▶ EXERCISE AIM: Among the lines below, some may contain the string "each". Say how many do, and give nothing besides the number.

· · ·

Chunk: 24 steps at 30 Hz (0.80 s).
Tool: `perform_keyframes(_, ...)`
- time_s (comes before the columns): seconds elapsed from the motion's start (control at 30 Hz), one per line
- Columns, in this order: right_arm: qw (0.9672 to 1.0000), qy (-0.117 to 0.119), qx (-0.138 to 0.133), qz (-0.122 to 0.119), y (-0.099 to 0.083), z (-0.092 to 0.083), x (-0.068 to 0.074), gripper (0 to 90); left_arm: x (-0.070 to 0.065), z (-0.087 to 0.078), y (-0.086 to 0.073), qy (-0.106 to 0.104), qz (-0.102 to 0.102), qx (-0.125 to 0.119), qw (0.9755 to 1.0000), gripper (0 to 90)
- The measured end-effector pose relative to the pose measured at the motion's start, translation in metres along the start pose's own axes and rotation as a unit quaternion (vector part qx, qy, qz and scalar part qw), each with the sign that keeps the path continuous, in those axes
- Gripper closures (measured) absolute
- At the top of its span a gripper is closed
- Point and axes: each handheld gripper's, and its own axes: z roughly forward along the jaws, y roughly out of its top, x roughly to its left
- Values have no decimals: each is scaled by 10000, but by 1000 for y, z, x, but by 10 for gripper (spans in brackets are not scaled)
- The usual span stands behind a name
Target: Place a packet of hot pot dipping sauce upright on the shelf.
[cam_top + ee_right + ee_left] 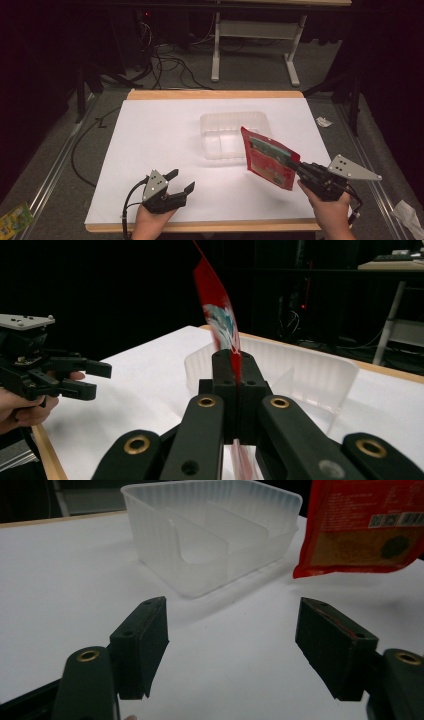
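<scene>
A red flat pouch (267, 157) hangs in the air just right of a clear plastic tray (232, 120) with dividers. My right gripper (299, 167) is shut on the pouch's edge; seen edge-on in the right gripper view, the pouch (218, 320) rises between the closed jaws of my right gripper (234, 365). My left gripper (179, 182) rests open near the table's front edge, with nothing between its fingers. In the left gripper view my left gripper (232, 640) faces the tray (200, 575) and the pouch (360, 527) up at the right.
A white sheet (160, 150) covers the wooden table. Cables (170, 62) and a white table frame (252, 30) stand on the floor behind. Paper scraps (324, 121) lie at the right, and a green packet (15, 217) lies on the floor at lower left.
</scene>
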Motion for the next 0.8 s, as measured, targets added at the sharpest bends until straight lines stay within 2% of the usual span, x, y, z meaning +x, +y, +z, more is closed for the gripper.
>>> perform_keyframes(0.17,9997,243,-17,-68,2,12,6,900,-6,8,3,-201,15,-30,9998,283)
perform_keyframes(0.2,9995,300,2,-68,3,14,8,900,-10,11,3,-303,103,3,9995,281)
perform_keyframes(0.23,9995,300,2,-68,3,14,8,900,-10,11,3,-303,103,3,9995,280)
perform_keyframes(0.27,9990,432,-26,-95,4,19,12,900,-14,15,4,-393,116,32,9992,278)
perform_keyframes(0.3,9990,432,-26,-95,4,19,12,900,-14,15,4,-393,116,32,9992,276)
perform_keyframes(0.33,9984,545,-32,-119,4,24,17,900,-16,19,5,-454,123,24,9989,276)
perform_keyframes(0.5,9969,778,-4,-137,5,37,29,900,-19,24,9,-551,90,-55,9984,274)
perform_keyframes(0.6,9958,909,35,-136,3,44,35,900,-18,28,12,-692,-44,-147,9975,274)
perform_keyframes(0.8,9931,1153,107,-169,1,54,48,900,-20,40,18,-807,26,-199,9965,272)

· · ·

▶ EXERCISE OUTPUT: 3